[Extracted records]
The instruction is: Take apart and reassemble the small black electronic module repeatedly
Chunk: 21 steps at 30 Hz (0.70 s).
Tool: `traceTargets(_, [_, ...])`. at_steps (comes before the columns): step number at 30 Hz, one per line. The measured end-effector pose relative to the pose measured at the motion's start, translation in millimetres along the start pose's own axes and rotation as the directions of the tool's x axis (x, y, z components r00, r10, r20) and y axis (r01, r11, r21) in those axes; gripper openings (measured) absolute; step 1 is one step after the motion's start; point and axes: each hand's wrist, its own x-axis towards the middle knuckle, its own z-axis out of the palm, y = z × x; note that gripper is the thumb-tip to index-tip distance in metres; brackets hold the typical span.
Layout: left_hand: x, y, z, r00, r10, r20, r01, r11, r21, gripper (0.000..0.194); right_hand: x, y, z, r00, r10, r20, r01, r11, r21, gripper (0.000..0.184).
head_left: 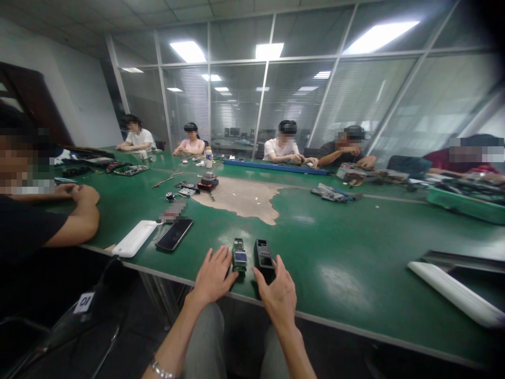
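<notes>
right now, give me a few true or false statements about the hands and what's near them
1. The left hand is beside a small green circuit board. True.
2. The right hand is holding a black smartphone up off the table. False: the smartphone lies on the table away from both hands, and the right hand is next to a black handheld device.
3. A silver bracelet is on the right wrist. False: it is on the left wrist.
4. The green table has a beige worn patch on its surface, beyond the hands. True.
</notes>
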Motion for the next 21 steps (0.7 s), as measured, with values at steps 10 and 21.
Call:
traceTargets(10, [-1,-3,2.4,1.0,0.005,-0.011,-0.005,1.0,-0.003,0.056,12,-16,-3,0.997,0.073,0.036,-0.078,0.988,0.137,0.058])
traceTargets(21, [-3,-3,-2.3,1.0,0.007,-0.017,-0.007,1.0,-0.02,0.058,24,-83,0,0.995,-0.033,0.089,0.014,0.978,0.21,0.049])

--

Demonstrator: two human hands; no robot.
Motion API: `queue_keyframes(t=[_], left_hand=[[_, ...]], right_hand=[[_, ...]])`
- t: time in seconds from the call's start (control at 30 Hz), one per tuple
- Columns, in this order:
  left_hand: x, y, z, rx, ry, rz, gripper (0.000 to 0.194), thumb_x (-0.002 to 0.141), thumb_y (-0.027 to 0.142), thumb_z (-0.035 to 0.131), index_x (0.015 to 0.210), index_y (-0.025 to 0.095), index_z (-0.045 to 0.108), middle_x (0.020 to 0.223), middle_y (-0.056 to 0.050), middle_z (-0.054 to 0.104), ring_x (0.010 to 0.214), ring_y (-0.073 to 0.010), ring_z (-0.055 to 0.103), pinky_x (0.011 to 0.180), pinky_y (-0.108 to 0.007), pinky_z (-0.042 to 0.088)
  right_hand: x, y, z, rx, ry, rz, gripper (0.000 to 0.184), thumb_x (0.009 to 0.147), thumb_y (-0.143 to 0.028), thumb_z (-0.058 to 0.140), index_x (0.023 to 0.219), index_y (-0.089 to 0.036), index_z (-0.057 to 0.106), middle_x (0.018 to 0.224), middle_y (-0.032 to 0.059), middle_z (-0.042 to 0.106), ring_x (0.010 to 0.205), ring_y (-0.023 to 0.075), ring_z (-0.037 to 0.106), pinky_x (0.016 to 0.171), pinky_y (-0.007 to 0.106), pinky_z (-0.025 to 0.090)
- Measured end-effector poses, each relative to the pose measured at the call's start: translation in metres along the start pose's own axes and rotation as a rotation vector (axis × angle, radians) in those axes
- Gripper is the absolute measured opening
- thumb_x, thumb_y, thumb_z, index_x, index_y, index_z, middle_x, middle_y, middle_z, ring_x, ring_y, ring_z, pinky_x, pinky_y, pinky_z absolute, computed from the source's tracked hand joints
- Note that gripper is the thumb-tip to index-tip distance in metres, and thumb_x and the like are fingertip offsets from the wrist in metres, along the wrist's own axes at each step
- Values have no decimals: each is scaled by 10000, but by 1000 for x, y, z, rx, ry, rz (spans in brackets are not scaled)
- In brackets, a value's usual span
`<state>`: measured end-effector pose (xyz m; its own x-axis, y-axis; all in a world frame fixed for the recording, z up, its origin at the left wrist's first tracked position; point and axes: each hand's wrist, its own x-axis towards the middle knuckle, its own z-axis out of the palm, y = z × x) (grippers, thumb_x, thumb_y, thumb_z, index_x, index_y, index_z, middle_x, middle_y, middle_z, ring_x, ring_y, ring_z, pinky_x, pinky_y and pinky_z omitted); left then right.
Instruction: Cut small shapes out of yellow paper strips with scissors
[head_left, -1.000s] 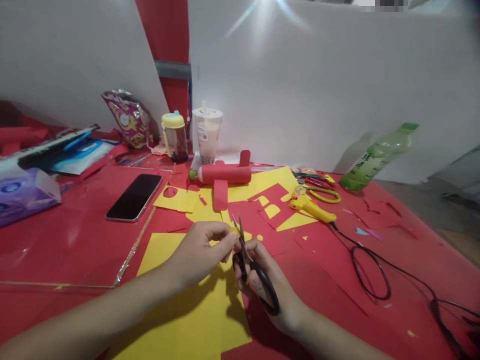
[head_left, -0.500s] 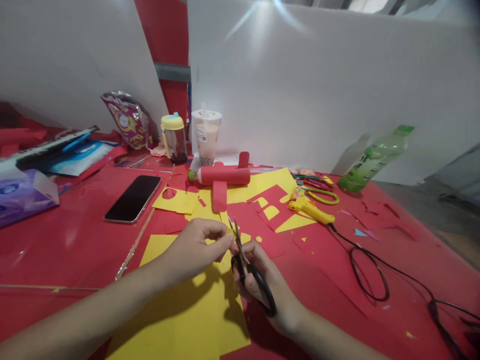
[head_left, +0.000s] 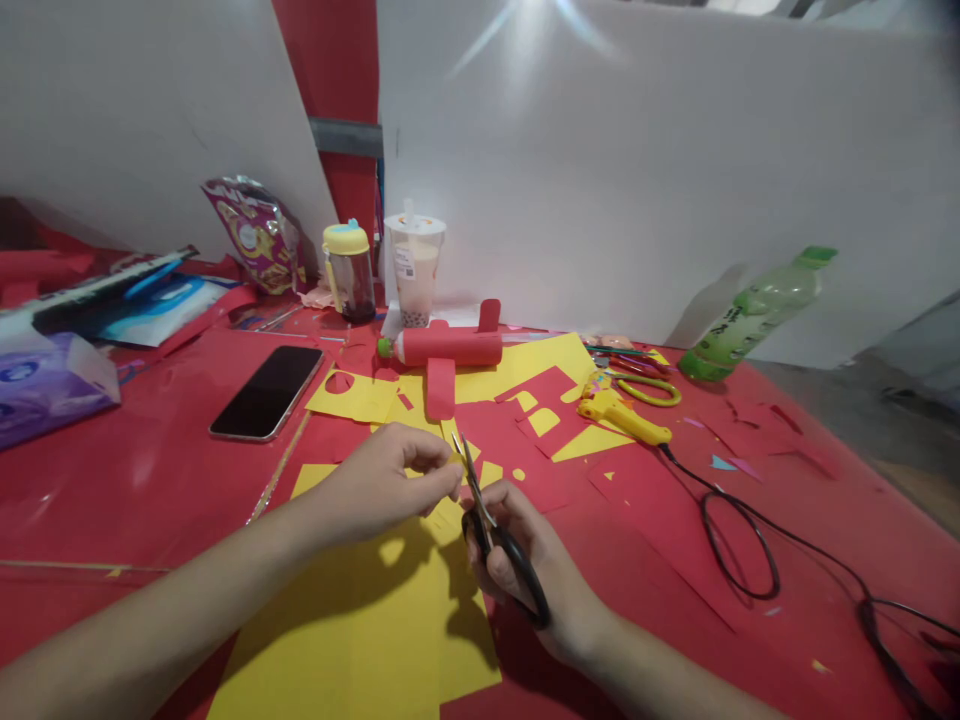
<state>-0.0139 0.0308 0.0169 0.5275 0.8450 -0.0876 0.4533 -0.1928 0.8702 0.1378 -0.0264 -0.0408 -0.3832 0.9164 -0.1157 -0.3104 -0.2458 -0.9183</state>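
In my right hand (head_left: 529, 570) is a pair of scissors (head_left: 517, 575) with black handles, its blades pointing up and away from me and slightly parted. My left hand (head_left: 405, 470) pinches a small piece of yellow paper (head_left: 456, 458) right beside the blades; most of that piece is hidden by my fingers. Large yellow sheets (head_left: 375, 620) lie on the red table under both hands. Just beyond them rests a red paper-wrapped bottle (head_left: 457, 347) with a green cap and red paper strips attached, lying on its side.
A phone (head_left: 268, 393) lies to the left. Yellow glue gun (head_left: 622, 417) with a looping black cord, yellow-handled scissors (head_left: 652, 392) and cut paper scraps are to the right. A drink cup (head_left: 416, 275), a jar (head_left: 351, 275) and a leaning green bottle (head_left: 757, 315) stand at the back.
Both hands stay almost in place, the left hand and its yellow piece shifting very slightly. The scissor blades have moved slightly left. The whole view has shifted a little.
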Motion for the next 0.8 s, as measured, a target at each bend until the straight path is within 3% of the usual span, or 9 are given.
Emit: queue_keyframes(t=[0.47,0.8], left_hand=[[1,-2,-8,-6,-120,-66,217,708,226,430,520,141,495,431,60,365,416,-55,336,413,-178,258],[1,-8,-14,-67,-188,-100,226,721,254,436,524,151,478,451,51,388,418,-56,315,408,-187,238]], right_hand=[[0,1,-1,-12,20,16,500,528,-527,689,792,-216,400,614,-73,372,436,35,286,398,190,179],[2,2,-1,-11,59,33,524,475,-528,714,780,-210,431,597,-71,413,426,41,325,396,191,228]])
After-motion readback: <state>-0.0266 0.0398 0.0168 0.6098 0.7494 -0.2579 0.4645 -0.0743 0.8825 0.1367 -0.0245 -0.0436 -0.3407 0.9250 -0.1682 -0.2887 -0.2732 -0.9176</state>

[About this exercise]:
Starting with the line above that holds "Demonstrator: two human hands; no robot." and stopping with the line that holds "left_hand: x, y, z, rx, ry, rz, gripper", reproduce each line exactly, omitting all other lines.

[Reply to the task]:
Demonstrator: two human hands; no robot.
Motion API: `queue_keyframes(t=[_], left_hand=[[_, ...]], right_hand=[[_, ...]])`
- t: time in seconds from the call's start (control at 30 Hz), one per tuple
- Columns, in this order:
  left_hand: x, y, z, rx, ry, rz, gripper (0.000 to 0.194), thumb_x (-0.002 to 0.141), thumb_y (-0.027 to 0.142), thumb_z (-0.035 to 0.131), index_x (0.015 to 0.210), index_y (-0.025 to 0.095), index_z (-0.045 to 0.108), middle_x (0.020 to 0.223), middle_y (-0.056 to 0.050), middle_z (-0.054 to 0.104), ring_x (0.010 to 0.214), ring_y (-0.073 to 0.010), ring_z (-0.055 to 0.103), pinky_x (0.011 to 0.180), pinky_y (-0.108 to 0.007), pinky_z (-0.042 to 0.088)

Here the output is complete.